Task prompt
Give the data again word for word; drop the pictures.

Supplied information
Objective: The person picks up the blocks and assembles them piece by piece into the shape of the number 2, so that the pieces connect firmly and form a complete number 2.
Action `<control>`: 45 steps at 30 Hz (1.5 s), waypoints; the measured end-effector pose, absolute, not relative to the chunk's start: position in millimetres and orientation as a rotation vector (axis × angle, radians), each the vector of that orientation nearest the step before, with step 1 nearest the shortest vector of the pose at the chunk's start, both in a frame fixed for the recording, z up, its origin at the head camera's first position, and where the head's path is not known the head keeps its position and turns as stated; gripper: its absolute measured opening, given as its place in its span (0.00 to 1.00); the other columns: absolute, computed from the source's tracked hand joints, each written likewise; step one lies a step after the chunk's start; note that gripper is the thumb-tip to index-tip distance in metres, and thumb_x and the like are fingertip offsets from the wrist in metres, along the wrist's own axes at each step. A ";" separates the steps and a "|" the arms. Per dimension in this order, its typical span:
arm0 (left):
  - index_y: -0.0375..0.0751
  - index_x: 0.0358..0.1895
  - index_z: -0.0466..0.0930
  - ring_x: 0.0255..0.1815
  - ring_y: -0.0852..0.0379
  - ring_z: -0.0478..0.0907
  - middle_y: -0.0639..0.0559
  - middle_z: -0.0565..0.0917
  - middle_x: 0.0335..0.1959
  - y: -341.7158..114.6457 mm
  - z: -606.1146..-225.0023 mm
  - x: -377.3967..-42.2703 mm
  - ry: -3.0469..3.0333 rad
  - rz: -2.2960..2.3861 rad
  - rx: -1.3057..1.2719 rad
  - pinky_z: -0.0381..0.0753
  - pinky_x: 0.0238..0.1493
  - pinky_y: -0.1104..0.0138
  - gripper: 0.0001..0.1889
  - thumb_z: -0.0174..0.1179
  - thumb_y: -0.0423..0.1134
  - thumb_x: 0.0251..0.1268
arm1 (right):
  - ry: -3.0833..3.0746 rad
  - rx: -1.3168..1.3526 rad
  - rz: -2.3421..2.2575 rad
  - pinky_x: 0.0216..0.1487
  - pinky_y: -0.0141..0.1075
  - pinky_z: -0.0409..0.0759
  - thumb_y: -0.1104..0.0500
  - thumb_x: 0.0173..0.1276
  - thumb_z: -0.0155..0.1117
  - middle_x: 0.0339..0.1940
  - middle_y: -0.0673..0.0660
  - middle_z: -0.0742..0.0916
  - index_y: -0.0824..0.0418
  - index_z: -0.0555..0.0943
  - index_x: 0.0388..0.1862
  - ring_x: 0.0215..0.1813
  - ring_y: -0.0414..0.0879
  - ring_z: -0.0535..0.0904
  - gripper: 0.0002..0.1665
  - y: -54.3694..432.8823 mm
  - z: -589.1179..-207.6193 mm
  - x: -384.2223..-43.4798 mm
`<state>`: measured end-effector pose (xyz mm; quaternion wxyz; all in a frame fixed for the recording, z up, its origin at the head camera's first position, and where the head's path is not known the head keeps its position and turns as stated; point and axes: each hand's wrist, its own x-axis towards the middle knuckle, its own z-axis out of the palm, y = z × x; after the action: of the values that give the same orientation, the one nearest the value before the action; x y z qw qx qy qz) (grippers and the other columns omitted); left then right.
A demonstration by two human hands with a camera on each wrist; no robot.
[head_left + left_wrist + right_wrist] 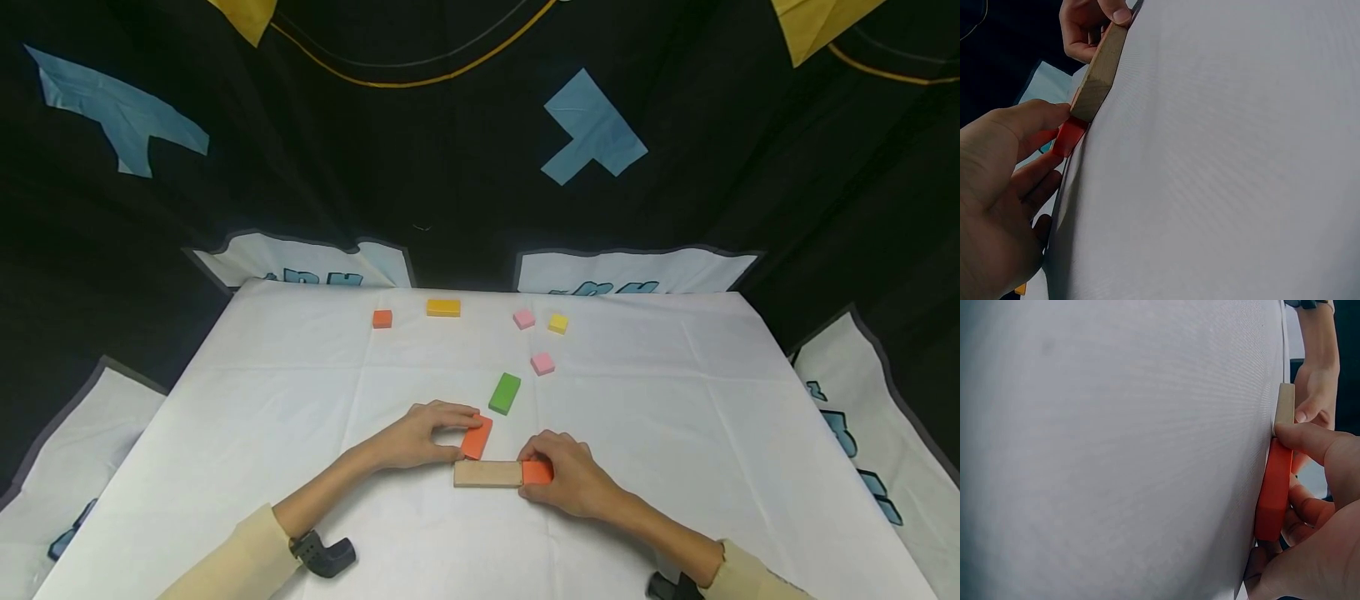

Output for this task
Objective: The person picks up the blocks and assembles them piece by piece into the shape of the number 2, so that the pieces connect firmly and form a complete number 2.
Action `<control>`: 45 steps at 30 Hz (1.5 s), waypoints; the measured end-effector pose, absolute, not relative to the chunk's start: position in millimetres and orientation as a rotation vector (axis × angle, radians), each the vector of that orientation nearest the step before, with step 1 nearest the shortest vector of the pose at the chunk's start, both in a frame fixed for the recording, z up, its origin at the head camera's first position, and where the head's path is not known the head keeps its position and turns as stated; gripper: its absolute measured opening, given as its place in its span (0.00 to 1.00); the other columns: absolute, computed from the source's tracked hand joints, each written likewise; step one lies a step after the chunk's start; note that gripper is the thumb-tip to index-tip distance in metres, and thumb_x and the like are fingertip offsets from the wrist in metres, along the wrist's own axes at each step. A ";" separates the steps and a "|" the arms. Per dimension in this order, its typical span:
arm0 (left):
  - index_y: -0.0375..0.0751
  - index_x: 0.0358..0.1895
  - index_z: -0.0466..0.0930
  - ring_x: 0.0255..0.1815
  - ring_y: -0.0852..0.0379
  - ring_z: -0.0478..0.0907
  - middle_y: -0.0639..0.0559
  - middle_z: -0.0565..0.0917
  - middle_x: 0.0335..0.1959
  - y: -341.7158..114.6457 mm
  - z: -606.1146..-225.0023 mm
  - x: -377.3967..-42.2703 mm
  - ry: -3.0469..3.0333 rad
  - rz: -2.2960..2.3861 rad
  - rx: -1.3057..1.2719 rad
  - pinky_z: -0.0381..0.0753
  - pinky_x: 0.0238..0.1493
  - pinky_y: -0.1104..0.0138
  - gripper: 0.0001..0.1889
  - thumb_z: -0.0174..0.1179
  - thumb_y: -0.0423..0.1134
  - thumb_x: 0.0251..0.1268
arm1 (right):
  - ry: -3.0833..3.0746 rad
  - rx: -1.3168..1.3526 rad
  - rz: -2.3421..2.2575 rad
  - pinky_x: 0.0216..0.1487
  - pinky_y: -0.0141..0.1075
  - pinky_z: -0.0409..0.0759
  - thumb_y: -0.1104..0.0500
  - thumb_x: 0.0173..0.1276
  - thumb_z: -0.0155..0.1117
  - middle_x: 0.0339..0.1940
  - middle_y: -0.0673..0.0660
  - middle_z: -0.0742..0.0916
  - index_y: -0.0824..0.0418
  - index_z: -0.0555..0.0943
  - index_x: 0.0388..0.1862
  - ring_x: 0.0215..0.1813
  - ring_y: -0.0414..0.0879
  - ring_z: -0.0535..0.0904
  - gripper: 0.0002..0.1665
  - y: -54.3694..432.8823 mm
  - z: -589.1179..-207.6193 mm
  - x: -384.2223..-43.4798 mm
`<state>`: measured end-effector pose (xyz mm; quaternion wxyz; all in a frame fixed for the recording, z up, its origin at the head camera's first position, and where the head's path is not known the head keeps its position and turns as stated; point and axes: each hand's wrist, its own x-axis towards the middle knuckle, its own z-axis out of the palm, y = z × x; after the action: of the values that give the same orientation, the one nearest the value before the action; x y z qw qx qy qz) (grippers and the other columns omitted); left then right.
A demonstration by two human hands with a camera on each wrist; no robot.
[head_left + left_wrist + right_wrist] 

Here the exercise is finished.